Seine Arbeiten überzeugen durch Tiefe, Originalität, Relevanz ihrer Ergebnisse bei einer erstaunlichen Breite von Themen. Sie befassen sich u. a. mit der Berechnung der Bewegungen von Sternen um massereiche Schwarze Löcher, der Bestimmung – durch Satellitenexperimente – der Bewegung der Körper des Sonnensystems und der Berechnung von Störeffekten, denen Satelliten durch Einwirkungen der Sonne und der Erdatmosphäre ausgesetzt sind.
Den Akademiepreis der Berlin-Brandenburgischen Akademie der Wissenschaften erhalten zu gleichen Teilen
Dr. rer. nat. Marius Grundmann und Dr. rer. nat. Richard Nötzel.

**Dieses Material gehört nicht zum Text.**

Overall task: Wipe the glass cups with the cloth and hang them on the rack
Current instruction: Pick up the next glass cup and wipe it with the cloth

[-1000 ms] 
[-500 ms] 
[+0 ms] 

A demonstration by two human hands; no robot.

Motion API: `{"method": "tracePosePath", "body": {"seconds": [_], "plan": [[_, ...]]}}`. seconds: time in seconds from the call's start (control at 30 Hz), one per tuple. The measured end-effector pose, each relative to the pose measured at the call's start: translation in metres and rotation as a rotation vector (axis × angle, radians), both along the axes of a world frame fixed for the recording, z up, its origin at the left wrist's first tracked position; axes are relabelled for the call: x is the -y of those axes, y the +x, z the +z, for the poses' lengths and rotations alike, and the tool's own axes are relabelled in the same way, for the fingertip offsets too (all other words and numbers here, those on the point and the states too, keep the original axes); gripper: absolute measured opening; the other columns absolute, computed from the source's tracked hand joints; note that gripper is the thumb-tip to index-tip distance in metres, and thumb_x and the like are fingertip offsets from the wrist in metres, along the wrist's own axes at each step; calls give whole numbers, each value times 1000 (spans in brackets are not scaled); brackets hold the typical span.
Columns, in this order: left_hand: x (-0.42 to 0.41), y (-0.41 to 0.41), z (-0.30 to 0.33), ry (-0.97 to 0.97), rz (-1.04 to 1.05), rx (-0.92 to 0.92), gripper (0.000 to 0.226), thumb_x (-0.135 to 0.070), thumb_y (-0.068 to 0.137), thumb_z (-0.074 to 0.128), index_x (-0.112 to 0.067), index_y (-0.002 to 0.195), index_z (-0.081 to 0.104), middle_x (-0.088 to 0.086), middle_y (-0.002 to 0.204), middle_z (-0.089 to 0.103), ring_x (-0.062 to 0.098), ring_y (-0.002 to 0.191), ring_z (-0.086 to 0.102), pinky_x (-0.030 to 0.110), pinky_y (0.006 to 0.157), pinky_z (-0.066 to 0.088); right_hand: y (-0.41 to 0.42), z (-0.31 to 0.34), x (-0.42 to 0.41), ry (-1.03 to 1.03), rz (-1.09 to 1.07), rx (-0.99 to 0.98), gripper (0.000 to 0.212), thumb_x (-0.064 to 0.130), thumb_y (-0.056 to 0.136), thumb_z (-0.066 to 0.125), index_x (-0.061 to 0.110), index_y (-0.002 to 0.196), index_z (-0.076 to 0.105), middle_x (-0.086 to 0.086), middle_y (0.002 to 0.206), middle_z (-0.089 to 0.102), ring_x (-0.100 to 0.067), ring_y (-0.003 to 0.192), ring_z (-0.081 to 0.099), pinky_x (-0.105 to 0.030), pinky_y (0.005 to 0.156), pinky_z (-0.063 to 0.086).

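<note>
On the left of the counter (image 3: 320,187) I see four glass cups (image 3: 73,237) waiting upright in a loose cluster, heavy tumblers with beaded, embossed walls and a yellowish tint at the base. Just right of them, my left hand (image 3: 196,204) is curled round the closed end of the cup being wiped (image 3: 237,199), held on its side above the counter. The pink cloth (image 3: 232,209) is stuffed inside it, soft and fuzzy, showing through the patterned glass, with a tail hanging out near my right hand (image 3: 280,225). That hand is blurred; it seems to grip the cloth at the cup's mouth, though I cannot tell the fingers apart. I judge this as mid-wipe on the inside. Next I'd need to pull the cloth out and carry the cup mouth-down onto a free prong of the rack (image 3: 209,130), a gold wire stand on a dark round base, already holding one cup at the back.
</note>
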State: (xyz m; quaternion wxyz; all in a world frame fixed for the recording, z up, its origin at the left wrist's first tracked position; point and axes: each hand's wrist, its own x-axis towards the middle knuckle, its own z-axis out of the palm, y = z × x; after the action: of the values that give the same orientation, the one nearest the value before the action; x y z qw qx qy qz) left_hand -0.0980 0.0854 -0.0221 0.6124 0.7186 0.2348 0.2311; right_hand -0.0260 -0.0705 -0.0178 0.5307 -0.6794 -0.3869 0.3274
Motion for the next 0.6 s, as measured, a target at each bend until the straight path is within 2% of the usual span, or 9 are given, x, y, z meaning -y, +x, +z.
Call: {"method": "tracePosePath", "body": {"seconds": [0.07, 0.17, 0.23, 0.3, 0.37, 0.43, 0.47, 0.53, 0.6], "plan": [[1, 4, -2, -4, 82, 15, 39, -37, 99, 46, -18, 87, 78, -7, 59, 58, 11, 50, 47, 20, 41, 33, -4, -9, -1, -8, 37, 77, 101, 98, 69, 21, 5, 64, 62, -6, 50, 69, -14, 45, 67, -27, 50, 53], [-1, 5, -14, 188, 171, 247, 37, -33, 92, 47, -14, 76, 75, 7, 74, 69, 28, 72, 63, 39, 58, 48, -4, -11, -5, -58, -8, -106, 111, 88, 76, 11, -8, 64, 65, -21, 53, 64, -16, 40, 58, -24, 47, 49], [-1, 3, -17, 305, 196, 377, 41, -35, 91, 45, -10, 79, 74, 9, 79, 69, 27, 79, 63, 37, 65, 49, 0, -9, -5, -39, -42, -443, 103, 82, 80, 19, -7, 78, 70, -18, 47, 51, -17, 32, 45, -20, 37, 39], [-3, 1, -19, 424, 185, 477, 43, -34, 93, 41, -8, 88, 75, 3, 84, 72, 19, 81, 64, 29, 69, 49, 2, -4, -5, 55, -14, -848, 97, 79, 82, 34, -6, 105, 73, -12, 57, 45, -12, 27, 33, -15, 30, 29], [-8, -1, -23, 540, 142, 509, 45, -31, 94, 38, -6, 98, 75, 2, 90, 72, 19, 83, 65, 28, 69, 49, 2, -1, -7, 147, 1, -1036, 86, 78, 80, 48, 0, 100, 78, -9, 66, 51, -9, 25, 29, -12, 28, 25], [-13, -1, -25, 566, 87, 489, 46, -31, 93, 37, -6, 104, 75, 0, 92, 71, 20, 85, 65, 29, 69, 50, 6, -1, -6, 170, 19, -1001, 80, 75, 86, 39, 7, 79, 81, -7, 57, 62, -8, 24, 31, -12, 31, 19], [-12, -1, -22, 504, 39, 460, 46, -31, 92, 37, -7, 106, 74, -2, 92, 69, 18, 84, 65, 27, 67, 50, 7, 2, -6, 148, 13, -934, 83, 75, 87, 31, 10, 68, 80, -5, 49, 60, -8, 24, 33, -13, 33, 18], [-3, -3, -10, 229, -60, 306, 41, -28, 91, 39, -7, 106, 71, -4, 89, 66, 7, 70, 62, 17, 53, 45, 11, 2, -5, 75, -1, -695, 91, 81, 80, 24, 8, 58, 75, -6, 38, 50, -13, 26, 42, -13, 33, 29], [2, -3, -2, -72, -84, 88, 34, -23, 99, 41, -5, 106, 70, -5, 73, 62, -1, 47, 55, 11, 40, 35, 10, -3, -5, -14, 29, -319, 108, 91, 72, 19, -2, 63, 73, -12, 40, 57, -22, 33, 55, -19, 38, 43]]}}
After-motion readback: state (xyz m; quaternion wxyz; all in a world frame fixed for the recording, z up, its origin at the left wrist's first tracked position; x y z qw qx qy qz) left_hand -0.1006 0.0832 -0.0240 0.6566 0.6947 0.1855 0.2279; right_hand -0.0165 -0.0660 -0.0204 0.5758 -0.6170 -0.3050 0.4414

Dr. Grundmann und Dr. Nötzel arbeiten auf dem Gebiet der Herstellung und Charakterisierung von Halbleiterstrukturen mit begrenzten Dimensionen, die für mögliche Anwendungen in der Mikroelektronik von großem Interesse sind.
Dr. Marius Grundmann, geb. 1964 in Berlin, hat von 1983 bis 1988 an der Technischen Universität Berlin Physik studiert. Seine anschließende Promotion wurde von der Studenstiftung des Deutschen Volkes gefördert. 1991 wurde er summa cum laude zum Dr. rer. nat. promoviert, für seine Promotionsarbeit erhielt er den Carl-Ramsauer-Preis der AEG/Daimler Benz AG. Seit 1994 ist er als Oberingenieur mit Lehrtätigkeit am Institut für Festkörperphysik der TU Berlin tätig. Marius Grundmann hat beeindruckende Ergebnisse bei de Erforschung von Quantenstrukturen erzielt. Er kann insbesondere auf Erfolge bei der Erzeugung und Charakterisierung sogenannter Quantendrähte und -punkte verweisen. Die Ergebnisse hat er in einer großen Zahl von Publikationen vorgestellt, die ihm hohe internationale Anerkennung eingebracht haben.
Dr. Richard Nötzel, geb. 1963 in München, hat von 1982 bis 1987 an der Technischen Universität München Physik studiert und wurde Ende 1992 an der Universität Stuttgart zum Dr. rer. nat. promoviert. Seine Dissertation wurde mit der Otto-Hahn-Medaille der MPG ausgezeichnet. Er hatte ein neues Prinzip der kristallographischen Darstellung von Halbleiterkristallen mit extrem kleinen Abmessungen entdeckt und damit eine inzwischen weltweit nachvollzogene Herstellungstechnik begründet. Während seines anschließenden Aufenthaltes an einem der angesehensten Forschungsinstitute (NTT) in Japan wurde ihm der Forschungspreis der NTT-Optoelectronics Laboratories zuerkannt. 1995 kehrte er von einer Professur aus Hokkaido nach Berlin zurück und arbeitet seitdem als wissenschaftlicher Mitarbeiter am Paul-Drude-Institut für Festkörperelektronik in Berlin. Seine besonderen Verdienste liegen auf den Gebiet der Kristallzüchtung mit Molekularstrahl-Epitaxie.